The start of this season of The Wendy Williams Show was originally scheduled for September 20. But after the host tested positive for a breakthrough case of COVID-19, the start date was pushed to October 4. The start date was pushed back again, to October 18, after the show announced she was still under doctor's care and not ready to return to work due to "ongoing medical issues." The October 18 start date remains, but until Williams returns to her show, there will be guest hosts and panels to fill her place.
Williams also took some time off from her show back in May 2020 due to Graves'. "Wendy has been dealing with symptoms from her Graves' disease, which is causing fatigue," a spokesperson for the show told PEOPLE. "In consultation with her doctor and as a precautionary measure, she will be taking some time off as she continues to receive treatment."
The breaks she has taken from her show to care for her health is a page from her own playbook.
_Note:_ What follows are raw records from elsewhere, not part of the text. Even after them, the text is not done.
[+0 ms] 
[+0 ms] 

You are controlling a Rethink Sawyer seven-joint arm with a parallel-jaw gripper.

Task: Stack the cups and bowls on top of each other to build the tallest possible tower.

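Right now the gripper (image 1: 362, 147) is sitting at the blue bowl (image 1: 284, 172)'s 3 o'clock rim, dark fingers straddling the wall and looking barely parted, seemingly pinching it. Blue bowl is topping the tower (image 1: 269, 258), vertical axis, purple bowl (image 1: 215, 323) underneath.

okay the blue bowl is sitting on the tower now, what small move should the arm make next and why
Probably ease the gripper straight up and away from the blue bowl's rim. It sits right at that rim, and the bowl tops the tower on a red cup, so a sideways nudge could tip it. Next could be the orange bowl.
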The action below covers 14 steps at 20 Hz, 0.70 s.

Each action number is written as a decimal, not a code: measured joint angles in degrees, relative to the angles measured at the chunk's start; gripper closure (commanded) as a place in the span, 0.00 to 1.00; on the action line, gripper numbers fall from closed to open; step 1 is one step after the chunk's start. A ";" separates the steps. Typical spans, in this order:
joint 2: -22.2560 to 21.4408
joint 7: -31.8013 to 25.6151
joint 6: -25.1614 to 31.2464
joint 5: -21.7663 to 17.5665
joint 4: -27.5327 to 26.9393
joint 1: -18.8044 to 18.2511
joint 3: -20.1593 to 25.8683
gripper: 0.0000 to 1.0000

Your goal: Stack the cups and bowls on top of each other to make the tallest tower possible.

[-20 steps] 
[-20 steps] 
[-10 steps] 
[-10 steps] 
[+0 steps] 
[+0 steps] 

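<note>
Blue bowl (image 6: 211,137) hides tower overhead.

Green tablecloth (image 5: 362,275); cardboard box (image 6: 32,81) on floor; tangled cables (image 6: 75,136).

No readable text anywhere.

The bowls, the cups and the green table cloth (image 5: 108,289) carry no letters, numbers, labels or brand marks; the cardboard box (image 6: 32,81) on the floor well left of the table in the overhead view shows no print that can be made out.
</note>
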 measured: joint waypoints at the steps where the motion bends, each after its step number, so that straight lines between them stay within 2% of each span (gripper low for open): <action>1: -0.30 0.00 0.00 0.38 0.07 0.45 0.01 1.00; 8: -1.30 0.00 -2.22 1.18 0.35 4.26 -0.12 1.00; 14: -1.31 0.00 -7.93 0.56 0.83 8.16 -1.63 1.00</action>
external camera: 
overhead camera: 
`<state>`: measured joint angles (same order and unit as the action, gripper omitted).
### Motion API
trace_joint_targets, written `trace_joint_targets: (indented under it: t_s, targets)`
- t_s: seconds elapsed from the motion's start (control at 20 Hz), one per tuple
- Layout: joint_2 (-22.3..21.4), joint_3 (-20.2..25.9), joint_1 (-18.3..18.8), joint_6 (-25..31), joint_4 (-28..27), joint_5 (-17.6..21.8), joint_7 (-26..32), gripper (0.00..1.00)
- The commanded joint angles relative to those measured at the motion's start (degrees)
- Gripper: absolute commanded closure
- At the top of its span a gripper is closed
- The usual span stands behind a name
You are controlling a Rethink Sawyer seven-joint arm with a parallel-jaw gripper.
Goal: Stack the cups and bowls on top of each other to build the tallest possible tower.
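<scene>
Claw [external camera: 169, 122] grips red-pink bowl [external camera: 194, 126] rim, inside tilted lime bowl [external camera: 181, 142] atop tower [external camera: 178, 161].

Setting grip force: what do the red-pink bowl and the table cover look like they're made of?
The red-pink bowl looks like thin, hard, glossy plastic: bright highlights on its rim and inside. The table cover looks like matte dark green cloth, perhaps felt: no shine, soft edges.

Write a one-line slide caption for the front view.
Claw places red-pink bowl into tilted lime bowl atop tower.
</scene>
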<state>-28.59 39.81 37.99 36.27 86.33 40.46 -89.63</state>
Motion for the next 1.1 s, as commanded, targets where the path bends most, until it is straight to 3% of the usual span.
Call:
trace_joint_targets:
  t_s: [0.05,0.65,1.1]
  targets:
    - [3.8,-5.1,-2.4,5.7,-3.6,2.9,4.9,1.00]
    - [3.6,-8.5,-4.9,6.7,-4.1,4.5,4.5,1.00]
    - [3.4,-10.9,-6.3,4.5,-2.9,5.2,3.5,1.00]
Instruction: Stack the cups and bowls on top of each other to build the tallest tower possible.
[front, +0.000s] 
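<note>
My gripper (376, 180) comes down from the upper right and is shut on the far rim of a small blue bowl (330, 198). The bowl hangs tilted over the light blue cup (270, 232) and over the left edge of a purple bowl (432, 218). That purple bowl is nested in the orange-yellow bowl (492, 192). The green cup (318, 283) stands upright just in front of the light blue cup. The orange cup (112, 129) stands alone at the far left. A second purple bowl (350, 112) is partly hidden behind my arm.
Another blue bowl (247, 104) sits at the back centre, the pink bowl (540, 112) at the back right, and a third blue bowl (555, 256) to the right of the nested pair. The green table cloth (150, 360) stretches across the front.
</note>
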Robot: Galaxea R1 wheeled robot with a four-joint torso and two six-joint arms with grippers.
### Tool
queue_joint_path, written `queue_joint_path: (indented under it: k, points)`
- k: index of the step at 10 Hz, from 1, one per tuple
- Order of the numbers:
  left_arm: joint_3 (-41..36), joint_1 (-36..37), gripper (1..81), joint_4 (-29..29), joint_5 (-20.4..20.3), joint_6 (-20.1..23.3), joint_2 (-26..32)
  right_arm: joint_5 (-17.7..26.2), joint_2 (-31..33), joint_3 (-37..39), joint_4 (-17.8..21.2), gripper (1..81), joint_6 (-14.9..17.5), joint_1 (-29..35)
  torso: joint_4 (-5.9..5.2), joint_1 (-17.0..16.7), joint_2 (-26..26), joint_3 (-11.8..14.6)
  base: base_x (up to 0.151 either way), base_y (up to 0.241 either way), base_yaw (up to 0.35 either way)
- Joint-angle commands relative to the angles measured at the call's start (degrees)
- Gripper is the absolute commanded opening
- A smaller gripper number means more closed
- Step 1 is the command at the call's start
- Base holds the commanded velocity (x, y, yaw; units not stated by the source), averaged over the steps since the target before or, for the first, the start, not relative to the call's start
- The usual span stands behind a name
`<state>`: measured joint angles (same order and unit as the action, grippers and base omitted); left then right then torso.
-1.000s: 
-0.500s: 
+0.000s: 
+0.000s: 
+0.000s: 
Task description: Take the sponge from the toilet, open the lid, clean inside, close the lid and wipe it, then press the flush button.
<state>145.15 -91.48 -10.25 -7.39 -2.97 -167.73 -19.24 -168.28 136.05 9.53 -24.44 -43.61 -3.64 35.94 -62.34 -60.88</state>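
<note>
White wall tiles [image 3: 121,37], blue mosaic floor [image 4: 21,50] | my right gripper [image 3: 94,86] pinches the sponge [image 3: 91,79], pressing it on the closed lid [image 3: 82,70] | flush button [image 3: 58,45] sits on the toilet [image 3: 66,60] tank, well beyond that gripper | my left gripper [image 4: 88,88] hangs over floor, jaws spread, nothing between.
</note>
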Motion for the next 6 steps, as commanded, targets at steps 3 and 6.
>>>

When she first announced her diagnosis publicly in 2018, she encouraged people to make their health a priority after putting off her endocrinology appointment to have her thyroid levels checked for six months. "What I want to say to women, more than men, is stop putting everyone first because if we're not good, they're not good," she said during her diagnosis announcement. "I love doing the show, but I love me more. So I'm going to take care of me, so I can be there for them," she said.